D-2491: えっと、あー…… [約10秒間黙って考え込む] わから……ない。思い出そうとしても、気持ちも感覚も何も出てこねえ。空っぽだ。でもじゃあなんで俺はあんな……。 [3秒間沈黙] それにアンタの質問もそうだ。アンタには俺がちゃんと話を聞いてるように見えたかもしれないけど、ほんとはアンタの話の意味なんて何も理解してなくて、それどころかその後自分がした話も……な、なんだ、これ。俺は何を—
蓼石研究員: 少し精神的に不安定になってしまっているようですね。今日のところはこれで終了とします。ありがとうございました。
<録音終了>
このインタビュー記録およびSCP-2614-JPの既知の異常性から、SCP-2614-JPの持つ真の異常性は意識論的致死性ではないかという仮説が提唱されています。この仮説によれば、SCP-2614-JPを認識・理解した人間は、その時点で自身の主観的意識およびクオリアを不可逆的に喪失し、意識を有さないものの物質的/行動的な側面からは通常の人間と全く同一な"哲学的ゾンビ"と呼ばれる存在となります。

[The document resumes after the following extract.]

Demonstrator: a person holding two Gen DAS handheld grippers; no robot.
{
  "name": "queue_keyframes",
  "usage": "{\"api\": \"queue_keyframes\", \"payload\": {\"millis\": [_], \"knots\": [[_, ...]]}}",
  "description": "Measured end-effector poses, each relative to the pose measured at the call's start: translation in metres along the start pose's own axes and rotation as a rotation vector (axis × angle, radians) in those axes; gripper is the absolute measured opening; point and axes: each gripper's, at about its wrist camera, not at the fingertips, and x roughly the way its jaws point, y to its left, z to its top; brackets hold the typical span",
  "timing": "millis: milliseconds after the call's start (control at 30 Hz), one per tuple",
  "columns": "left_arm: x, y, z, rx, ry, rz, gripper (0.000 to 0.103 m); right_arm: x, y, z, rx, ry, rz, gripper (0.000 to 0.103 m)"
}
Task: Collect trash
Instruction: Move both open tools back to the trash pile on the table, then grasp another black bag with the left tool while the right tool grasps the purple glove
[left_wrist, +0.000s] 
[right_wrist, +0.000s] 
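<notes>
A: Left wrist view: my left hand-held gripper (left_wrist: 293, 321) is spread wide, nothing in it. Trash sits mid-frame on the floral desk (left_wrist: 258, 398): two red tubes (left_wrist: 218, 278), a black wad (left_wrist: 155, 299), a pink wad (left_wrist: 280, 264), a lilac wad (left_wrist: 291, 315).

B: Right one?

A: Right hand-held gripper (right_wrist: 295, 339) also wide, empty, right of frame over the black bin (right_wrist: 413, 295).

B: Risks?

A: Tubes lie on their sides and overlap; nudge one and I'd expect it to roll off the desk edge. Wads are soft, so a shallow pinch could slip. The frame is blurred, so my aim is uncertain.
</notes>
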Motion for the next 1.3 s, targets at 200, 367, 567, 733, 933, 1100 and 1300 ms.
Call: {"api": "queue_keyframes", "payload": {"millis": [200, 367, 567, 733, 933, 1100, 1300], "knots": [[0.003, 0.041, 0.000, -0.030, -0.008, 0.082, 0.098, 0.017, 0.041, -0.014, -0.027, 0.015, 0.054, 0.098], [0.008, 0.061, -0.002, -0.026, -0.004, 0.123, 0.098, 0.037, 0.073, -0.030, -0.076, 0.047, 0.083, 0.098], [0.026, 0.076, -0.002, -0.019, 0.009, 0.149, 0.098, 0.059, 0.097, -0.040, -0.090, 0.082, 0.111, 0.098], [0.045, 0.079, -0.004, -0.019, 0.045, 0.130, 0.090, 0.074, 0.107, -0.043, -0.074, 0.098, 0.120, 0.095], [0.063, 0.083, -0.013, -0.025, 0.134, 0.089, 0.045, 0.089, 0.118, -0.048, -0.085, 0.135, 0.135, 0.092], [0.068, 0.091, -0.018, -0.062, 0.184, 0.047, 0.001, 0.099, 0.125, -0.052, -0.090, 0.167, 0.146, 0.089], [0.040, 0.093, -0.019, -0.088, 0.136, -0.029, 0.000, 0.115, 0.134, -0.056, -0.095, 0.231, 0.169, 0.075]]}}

既に財団ミーム部門と意識論部門の共同研究によって異常ミームが人間の主観的意識に感染する因子であることが示唆されており、SCP-2614-JPによって生じるミーム汚染耐性は、この異常性によって異常ミームの感染先である意識が失われていることが原因であると考えられています。
現在この再評価に基づき、SCP-2614-JPの管轄組織をミーム部門から意識論部門に変更し、SCP-2614-JPの特定および収容を優先度クラスεプロジェクトに再分類することが検討されています。